- **WHAT YOU WILL DO**:
Everything in the listing should be set down exactly, apart from the pictures.

*** SUPPLIED DATA

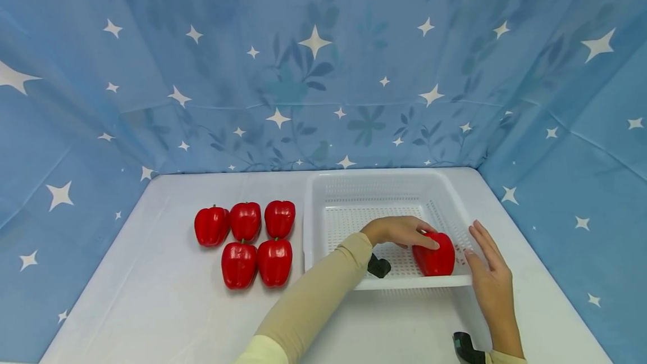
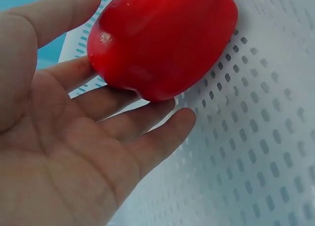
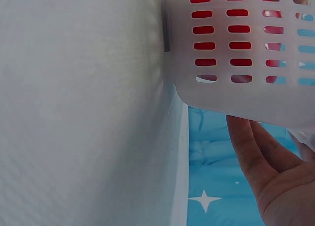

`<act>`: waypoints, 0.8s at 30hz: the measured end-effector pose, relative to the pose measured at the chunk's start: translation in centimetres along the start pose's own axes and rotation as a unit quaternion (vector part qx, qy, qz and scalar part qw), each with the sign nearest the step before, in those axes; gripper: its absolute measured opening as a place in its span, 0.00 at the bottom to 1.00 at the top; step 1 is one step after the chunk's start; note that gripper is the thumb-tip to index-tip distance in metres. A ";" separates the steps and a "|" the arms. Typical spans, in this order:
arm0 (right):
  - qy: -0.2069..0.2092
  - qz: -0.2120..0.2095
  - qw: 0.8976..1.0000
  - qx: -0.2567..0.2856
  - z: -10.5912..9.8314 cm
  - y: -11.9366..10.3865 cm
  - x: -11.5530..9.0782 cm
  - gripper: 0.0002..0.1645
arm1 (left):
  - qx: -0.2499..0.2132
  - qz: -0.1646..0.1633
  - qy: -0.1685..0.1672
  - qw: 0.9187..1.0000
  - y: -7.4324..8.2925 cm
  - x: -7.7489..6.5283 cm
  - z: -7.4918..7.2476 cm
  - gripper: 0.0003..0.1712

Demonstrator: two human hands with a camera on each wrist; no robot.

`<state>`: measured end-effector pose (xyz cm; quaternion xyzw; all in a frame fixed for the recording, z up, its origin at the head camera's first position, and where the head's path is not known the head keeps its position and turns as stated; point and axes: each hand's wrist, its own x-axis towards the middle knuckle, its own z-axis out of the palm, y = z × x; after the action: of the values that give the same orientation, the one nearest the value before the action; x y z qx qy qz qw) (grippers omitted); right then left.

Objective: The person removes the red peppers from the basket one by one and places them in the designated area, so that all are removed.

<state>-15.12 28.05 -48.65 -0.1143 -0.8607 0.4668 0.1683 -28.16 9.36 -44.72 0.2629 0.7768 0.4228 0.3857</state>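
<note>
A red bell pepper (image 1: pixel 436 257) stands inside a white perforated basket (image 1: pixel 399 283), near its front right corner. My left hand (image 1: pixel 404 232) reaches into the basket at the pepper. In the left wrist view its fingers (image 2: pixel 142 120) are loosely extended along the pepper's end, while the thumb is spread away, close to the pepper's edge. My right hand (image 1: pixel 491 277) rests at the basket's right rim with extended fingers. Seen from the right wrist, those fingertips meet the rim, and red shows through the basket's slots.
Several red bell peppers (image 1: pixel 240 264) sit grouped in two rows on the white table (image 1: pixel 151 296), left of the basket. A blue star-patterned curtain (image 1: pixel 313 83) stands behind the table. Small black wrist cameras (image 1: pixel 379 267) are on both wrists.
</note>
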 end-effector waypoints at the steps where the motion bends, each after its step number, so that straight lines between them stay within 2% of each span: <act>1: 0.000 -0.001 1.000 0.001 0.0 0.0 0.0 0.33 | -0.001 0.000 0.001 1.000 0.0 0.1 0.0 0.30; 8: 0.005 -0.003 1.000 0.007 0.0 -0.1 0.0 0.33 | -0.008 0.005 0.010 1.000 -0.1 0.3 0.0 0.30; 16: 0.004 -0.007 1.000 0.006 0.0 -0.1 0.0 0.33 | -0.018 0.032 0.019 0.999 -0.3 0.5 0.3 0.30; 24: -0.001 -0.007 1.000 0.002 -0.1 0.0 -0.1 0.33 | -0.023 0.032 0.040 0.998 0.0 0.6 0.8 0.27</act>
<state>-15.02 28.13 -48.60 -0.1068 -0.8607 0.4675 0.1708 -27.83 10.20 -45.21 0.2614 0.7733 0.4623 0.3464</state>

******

- **YOUR RESPONSE**:
`<act>`: waypoints, 0.8s at 30hz: the measured end-effector pose, relative to the pose measured at the chunk's start: translation in centimetres along the start pose's own axes and rotation as a unit quaternion (vector part qx, qy, qz and scalar part qw), each with the sign nearest the step before, in those axes; gripper: its absolute measured opening as a place in its span, 0.00 at the bottom to 1.00 at the top; step 1 is one step after the chunk's start; note that gripper is the thumb-tip to index-tip distance in metres. A ";" separates the steps and a "|" the arms. Typical spans, in this order:
arm0 (right):
  - qy: -0.2069..0.2092
  - qz: -0.2120..0.2095
  - qw: 0.8976..1.0000
  - qx: -0.2567..0.2856
  - z: -10.5912..9.8314 cm
  - y: -11.9366..10.3865 cm
  - x: -11.5530..9.0782 cm
  - gripper: 0.0002..0.1645
arm1 (left):
  - qx: -0.2499..0.2132
  - qz: -0.1646..0.1633
  - qy: -0.1685..0.1672
  - qw: 0.9187..1.0000
  - y: -7.4324..8.2925 cm
  - x: -7.7489..6.5283 cm
  - z: -7.4918..7.2476 cm
  - gripper: 0.0003..0.1712

Demonstrator: two human hands with a camera on each wrist; no robot.

`<state>`: measured end-effector pose (xyz cm; quaternion xyzw; all in a frame fixed for the recording, z up, its origin at the head camera's first position, and where the head's path is not known the head keeps its position and turns as stated; point and axes: each hand's wrist, its own x-axis towards the middle knuckle, its own z-axis out of the palm, y = z × x; after the action: of the values that give the same orientation, the one nearest the value before the action; x y z qx qy qz qw) (grippers omitted); right then left.

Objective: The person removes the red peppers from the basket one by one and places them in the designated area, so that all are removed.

<state>-15.12 28.05 -48.65 -0.1143 -0.8607 0.4668 0.1683 -28.16 9.36 -44.72 0.2629 0.7768 0.4228 0.3857</state>
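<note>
A red bell pepper (image 1: pixel 436 257) stands inside a white perforated basket (image 1: pixel 399 283), near its front right corner. My left hand (image 1: pixel 404 232) reaches into the basket at the pepper. In the left wrist view its fingers (image 2: pixel 142 120) are loosely extended along the pepper's end, while the thumb is spread away, close to the pepper's edge. My right hand (image 1: pixel 491 277) rests at the basket's right rim with extended fingers. Seen from the right wrist, those fingertips meet the rim, and red shows through the basket's slots.
Several red bell peppers (image 1: pixel 240 264) sit grouped in two rows on the white table (image 1: pixel 151 296), left of the basket. A blue star-patterned curtain (image 1: pixel 313 83) stands behind the table. Small black wrist cameras (image 1: pixel 379 267) are on both wrists.
</note>
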 end-effector waypoints at the steps where the motion bends, each after its step number, so that straight lines between them stay within 2% of each span: <act>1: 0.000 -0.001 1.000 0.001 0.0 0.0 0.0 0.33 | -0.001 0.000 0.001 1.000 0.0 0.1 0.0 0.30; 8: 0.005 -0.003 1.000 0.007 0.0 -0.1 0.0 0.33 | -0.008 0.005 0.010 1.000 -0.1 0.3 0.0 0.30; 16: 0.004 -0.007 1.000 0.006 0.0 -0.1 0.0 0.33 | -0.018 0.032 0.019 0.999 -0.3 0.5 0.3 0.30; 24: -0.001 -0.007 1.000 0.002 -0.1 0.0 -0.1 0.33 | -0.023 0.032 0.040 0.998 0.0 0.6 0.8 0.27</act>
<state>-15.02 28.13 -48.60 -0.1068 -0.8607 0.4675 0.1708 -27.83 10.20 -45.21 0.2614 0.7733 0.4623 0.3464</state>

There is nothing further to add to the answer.